Au début, dans la banlieue, un trèpe monstre freinait l’allure ; mais cela se clarifia assez vite. Une grosse connasse rousse, coiffée d’un chapeau de cow-boy, m’adressa un petit appel de klaxon pour me proposer, je suppose, des tribulations sexuelles, mais je lui montrai galamment mon médius dressé et elle prit la peine d’abaisser sa vitre pour me traiter d’enculé.

Somptueux et aride Texas, pelé, poisseux, avec des forêts de derricks à l’horizon, d’immenses panneaux publicitaires, des cahutes de bois le long des routes, sur le perron desquelles croupissaient des Noirs en jeans rapiécés.

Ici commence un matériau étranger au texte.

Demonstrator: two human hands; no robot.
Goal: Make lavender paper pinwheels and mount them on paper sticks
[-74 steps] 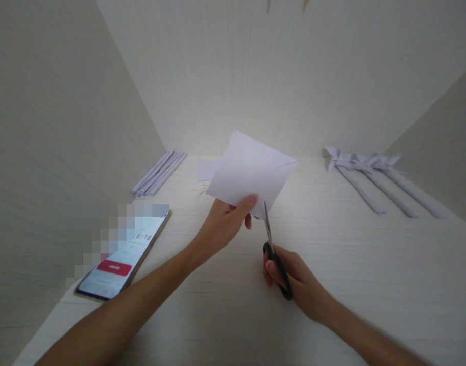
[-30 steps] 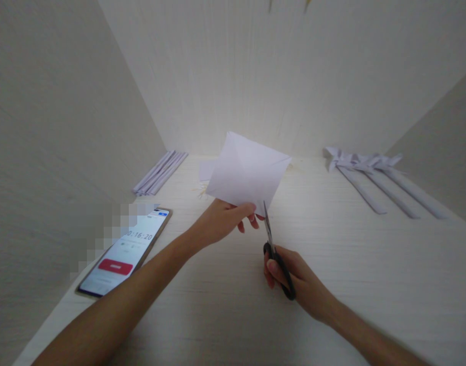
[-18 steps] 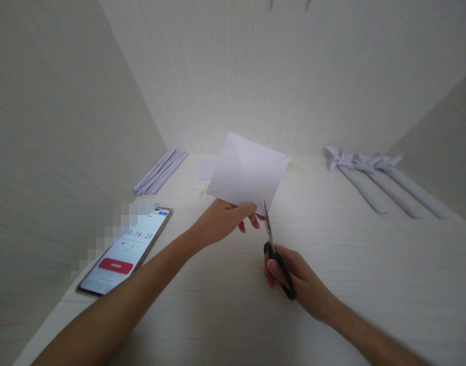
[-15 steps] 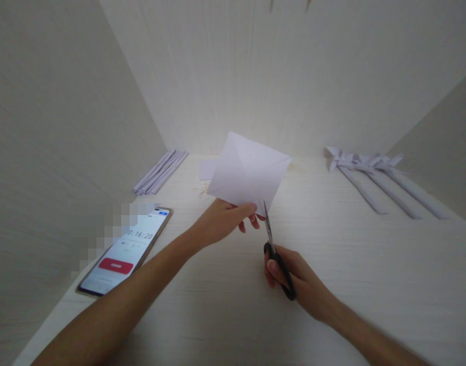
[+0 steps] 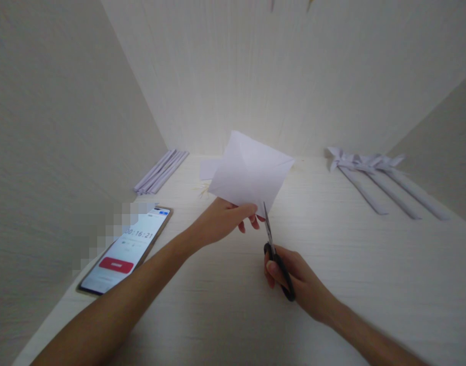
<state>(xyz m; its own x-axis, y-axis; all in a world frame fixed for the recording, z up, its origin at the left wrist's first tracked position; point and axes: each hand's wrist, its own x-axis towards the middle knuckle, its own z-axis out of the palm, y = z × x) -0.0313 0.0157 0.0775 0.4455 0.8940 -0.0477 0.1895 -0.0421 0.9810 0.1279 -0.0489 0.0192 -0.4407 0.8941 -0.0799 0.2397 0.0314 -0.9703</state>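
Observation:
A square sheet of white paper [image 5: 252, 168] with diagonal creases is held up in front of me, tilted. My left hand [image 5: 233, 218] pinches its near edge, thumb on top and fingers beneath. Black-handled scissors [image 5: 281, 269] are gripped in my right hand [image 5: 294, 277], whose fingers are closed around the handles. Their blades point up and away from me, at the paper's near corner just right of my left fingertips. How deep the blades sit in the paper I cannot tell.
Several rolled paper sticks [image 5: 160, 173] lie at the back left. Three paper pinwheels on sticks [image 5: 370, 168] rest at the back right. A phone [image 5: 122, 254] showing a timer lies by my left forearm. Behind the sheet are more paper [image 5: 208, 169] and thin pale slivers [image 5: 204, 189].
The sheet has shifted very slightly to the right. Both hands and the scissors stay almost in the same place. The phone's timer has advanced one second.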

Je m’arrêtai à un carrefour, because le feu rouge. Deux vieux mecs semblaient tourner la pub de Marlboro en allumant leurs tiges. J’étais joyce. Je me disais que j’allais rencontrer ce fameux, ce formidable et mystérieux Big Between et l’excitation me grattouillait le dessous des testicules. Je me sentais engagé dans une vie nouvelle ; un pressentiment m’annonçait que tout allait basculer pour moi et que je venais de prendre congé d’une existence où je n’aurais jamais plus ma place. C’était indépendant de ma volonté, plutôt phénoménal, comme si une mutation éclair venait de s’opérer en moi. Je n’avais encore jamais éprouvé cela, du moins jamais avec une telle force, une telle certitude, tu piges ?

Au cours de la soirée chez Lasserre, j’avais écouté la propose en me tapant sur les cuisses, moralement. C’était la grosse fable exprès ! L’enfarinage grotesque. Bonjour, môssieur Grock ! Je partageais le scepticisme outré du Dabe. On nous chambrait vilain avec des histoires de corne-cul. Et voilà qu’en roulant sur cette grand-route texane, inondée de soleil et bariolée, je réalisais que c’était fait. Quelque chose s’était produit, qui m’entraînait vers un destin pas piqué des charançons.